Once you have read the listing below, write all of it out again exactly.

■ ENTRIES SUPPLIED ■
━━━━━━━━━━
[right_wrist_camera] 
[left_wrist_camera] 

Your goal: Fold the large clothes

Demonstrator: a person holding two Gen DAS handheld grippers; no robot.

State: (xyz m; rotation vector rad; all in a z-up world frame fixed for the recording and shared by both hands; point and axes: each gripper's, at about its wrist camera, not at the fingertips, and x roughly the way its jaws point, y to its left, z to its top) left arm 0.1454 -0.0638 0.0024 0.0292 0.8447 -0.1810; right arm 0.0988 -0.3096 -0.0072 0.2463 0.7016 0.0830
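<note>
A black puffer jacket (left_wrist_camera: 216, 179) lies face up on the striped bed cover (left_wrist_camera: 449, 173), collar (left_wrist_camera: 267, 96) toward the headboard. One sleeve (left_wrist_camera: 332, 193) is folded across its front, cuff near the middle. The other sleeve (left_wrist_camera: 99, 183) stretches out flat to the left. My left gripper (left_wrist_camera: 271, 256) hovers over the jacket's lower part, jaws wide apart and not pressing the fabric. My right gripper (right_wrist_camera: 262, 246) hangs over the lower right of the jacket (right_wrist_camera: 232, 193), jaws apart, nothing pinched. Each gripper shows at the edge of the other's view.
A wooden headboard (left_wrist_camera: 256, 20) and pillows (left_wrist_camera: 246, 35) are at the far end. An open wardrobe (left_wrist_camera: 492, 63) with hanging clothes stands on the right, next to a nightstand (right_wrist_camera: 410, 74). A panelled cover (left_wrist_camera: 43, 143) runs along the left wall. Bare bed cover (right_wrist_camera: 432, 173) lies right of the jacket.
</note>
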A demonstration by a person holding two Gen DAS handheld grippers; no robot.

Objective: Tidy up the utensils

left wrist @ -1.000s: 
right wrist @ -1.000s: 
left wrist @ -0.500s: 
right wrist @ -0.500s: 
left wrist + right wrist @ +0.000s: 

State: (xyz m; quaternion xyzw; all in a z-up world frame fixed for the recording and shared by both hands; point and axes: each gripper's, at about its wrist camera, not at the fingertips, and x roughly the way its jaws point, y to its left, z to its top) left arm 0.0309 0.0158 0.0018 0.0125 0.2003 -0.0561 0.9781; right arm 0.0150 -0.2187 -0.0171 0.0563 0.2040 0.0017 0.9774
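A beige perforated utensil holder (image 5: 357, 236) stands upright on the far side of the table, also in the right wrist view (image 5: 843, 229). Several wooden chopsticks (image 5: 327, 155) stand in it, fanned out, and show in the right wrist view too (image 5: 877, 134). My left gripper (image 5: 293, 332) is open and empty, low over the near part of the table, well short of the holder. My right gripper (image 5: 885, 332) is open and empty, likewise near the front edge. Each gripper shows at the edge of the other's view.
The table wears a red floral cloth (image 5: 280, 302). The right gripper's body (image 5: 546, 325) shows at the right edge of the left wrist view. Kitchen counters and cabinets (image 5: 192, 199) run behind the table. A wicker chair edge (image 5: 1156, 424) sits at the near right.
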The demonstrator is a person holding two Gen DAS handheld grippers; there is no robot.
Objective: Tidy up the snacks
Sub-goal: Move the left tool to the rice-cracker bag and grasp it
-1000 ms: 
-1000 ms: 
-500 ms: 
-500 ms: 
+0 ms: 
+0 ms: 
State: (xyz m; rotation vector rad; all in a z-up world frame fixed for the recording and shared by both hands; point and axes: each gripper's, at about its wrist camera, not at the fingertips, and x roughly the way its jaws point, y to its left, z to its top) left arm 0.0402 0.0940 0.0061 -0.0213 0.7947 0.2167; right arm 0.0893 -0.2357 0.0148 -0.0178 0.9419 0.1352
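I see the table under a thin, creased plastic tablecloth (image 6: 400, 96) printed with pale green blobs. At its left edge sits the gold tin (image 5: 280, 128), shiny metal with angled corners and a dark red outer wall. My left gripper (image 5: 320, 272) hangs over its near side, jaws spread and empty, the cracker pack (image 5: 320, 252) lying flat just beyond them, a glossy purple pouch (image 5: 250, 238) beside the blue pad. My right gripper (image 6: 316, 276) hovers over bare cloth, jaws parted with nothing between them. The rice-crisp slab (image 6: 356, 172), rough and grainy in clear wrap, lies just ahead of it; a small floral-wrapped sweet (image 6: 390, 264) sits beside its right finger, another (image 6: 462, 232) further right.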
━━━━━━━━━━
■ ANSWER BOX ■
[right_wrist_camera] 
[left_wrist_camera] 

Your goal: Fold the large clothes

Demonstrator: a person holding two Gen DAS handheld grippers; no robot.

State: (xyz m; rotation vector rad; all in a z-up world frame fixed for the recording and shared by both hands; point and axes: each gripper's, at about its wrist camera, not at the fingertips, and x roughly the way its jaws point, y to its left, z to its top) left arm 0.1454 -0.0638 0.0024 0.0292 0.8447 -0.1810; right arm 0.0988 -0.3096 -0.0072 0.2463 0.7016 0.0830
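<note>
A black puffer jacket (left_wrist_camera: 216, 179) lies face up on the striped bed cover (left_wrist_camera: 449, 173), collar (left_wrist_camera: 267, 96) toward the headboard. One sleeve (left_wrist_camera: 332, 193) is folded across its front, cuff near the middle. The other sleeve (left_wrist_camera: 99, 183) stretches out flat to the left. My left gripper (left_wrist_camera: 271, 256) hovers over the jacket's lower part, jaws wide apart and not pressing the fabric. My right gripper (right_wrist_camera: 262, 246) hangs over the lower right of the jacket (right_wrist_camera: 232, 193), jaws apart, nothing pinched. Each gripper shows at the edge of the other's view.
A wooden headboard (left_wrist_camera: 256, 20) and pillows (left_wrist_camera: 246, 35) are at the far end. An open wardrobe (left_wrist_camera: 492, 63) with hanging clothes stands on the right, next to a nightstand (right_wrist_camera: 410, 74). A panelled cover (left_wrist_camera: 43, 143) runs along the left wall. Bare bed cover (right_wrist_camera: 432, 173) lies right of the jacket.
</note>
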A demonstration by a person holding two Gen DAS handheld grippers; no robot.

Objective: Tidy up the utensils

left wrist @ -1.000s: 
right wrist @ -1.000s: 
left wrist @ -0.500s: 
right wrist @ -0.500s: 
left wrist + right wrist @ +0.000s: 

State: (xyz m; quaternion xyzw; all in a z-up world frame fixed for the recording and shared by both hands; point and axes: each gripper's, at about its wrist camera, not at the fingertips, and x roughly the way its jaws point, y to its left, z to its top) left arm 0.0309 0.0158 0.0018 0.0125 0.2003 -0.0561 0.9781; right arm 0.0150 -0.2187 -0.0171 0.0563 0.2040 0.0017 0.9774
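A beige perforated utensil holder (image 5: 357, 236) stands upright on the far side of the table, also in the right wrist view (image 5: 843, 229). Several wooden chopsticks (image 5: 327, 155) stand in it, fanned out, and show in the right wrist view too (image 5: 877, 134). My left gripper (image 5: 293, 332) is open and empty, low over the near part of the table, well short of the holder. My right gripper (image 5: 885, 332) is open and empty, likewise near the front edge. Each gripper shows at the edge of the other's view.
The table wears a red floral cloth (image 5: 280, 302). The right gripper's body (image 5: 546, 325) shows at the right edge of the left wrist view. Kitchen counters and cabinets (image 5: 192, 199) run behind the table. A wicker chair edge (image 5: 1156, 424) sits at the near right.
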The demonstrator is a person holding two Gen DAS handheld grippers; there is no robot.
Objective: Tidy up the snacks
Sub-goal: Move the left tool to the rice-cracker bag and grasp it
-1000 ms: 
-1000 ms: 
-500 ms: 
-500 ms: 
+0 ms: 
+0 ms: 
State: (xyz m; rotation vector rad; all in a z-up world frame fixed for the recording and shared by both hands; point and axes: each gripper's, at about its wrist camera, not at the fingertips, and x roughly the way its jaws point, y to its left, z to its top) left arm 0.0402 0.0940 0.0061 -0.0213 0.7947 0.2167; right arm 0.0893 -0.2357 0.0148 -0.0178 0.9419 0.1352
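I see the table under a thin, creased plastic tablecloth (image 6: 400, 96) printed with pale green blobs. At its left edge sits the gold tin (image 5: 280, 128), shiny metal with angled corners and a dark red outer wall. My left gripper (image 5: 320, 272) hangs over its near side, jaws spread and empty, the cracker pack (image 5: 320, 252) lying flat just beyond them, a glossy purple pouch (image 5: 250, 238) beside the blue pad. My right gripper (image 6: 316, 276) hovers over bare cloth, jaws parted with nothing between them. The rice-crisp slab (image 6: 356, 172), rough and grainy in clear wrap, lies just ahead of it; a small floral-wrapped sweet (image 6: 390, 264) sits beside its right finger, another (image 6: 462, 232) further right.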

The answer was given in full.